Creamy Whipped Oatmeal - Becca Piastrelli

Hey there,

creative gal!

You’ve landed on a post I wrote a few years ago -
back when I was known as The Dabblist and was exploring all sorts of ways I could create beautiful things with my hands. It was a powerful time for me — awakening my creativity after suppressing it for so long — but this space has since evolved to reflect the woman I’m becoming.

You know what really makes my mornings? Oatmeal.

Not just any oatmeal, mind you. With the help from one of my fave food bloggers, I've concocted a recipe for creamy, buttery whipped oatmeal that fills me up with those good carbohydrates and keeps me going all morning.

oatmeal with strawberries


1/2 cup Steel Cut Oats

1 cup water

3 egg whites, beaten with a fork until frothy

1 tsp vanilla extract

1/2 tbsp salted butter

1 tbsp creamy almond butter

2 sliced strawberries (optional)

1. Combine oats and water in a saucepan on medium heat.
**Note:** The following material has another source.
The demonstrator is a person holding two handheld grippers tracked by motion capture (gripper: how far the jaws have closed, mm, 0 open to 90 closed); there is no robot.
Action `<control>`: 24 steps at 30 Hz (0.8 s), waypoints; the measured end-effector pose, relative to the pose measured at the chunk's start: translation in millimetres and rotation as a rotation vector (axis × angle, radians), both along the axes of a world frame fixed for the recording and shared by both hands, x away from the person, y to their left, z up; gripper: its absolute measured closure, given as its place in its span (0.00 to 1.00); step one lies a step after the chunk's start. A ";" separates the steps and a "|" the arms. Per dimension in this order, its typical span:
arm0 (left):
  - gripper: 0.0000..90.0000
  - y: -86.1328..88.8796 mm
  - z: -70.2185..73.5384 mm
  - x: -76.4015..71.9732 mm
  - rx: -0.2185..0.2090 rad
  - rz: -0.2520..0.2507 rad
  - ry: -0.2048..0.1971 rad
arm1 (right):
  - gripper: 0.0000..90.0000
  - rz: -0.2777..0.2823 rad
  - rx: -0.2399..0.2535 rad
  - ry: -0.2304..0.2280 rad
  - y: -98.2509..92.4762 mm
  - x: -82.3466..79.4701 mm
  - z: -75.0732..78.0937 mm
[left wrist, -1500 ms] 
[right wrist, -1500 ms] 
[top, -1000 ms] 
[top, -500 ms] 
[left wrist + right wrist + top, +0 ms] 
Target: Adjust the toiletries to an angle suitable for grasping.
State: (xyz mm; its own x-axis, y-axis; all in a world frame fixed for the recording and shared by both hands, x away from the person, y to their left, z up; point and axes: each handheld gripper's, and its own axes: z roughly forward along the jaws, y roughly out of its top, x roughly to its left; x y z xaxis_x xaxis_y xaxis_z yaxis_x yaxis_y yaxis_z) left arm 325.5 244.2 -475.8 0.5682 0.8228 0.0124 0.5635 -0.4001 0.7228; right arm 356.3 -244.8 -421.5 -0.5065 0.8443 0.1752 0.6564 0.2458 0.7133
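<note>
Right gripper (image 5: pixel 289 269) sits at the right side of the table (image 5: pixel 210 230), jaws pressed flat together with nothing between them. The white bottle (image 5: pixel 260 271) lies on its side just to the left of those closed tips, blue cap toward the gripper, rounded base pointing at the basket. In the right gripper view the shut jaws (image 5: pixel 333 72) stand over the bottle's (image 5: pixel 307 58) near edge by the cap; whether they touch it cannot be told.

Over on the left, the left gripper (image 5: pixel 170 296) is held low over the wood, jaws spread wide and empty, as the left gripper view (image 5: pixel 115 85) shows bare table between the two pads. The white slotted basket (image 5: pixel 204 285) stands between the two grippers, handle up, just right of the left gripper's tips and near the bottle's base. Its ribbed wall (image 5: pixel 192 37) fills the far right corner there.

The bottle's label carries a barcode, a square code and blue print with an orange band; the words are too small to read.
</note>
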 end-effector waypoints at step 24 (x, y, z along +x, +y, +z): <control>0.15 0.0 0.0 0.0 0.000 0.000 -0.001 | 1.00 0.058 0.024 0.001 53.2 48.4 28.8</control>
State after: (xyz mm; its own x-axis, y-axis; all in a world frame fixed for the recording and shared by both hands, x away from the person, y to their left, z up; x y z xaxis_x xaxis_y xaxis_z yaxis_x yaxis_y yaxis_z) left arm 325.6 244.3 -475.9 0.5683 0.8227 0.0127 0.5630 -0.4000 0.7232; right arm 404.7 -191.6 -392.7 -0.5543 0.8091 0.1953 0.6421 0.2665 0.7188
2. Cook until it begins to simmer, usually for 5 mins. Stir and reduce the heat, stirring frequently until the oats have absorbed almost all of the water.

3. Combine the vanilla with the beaten egg whites and pour into the oats mixture, whipping vigorously until well blended.

4. Add the butter.

5. Continue to cook for several more minutes, until the oats have absorbed all of the water and egg white and start puff up. Cover the pot and remove from heat. Let sit for 5 mins before serving with 1 tbsp almond butter and strawberries for garnish (if you wish).

With the almond butter, this breakfast is just 400 calories!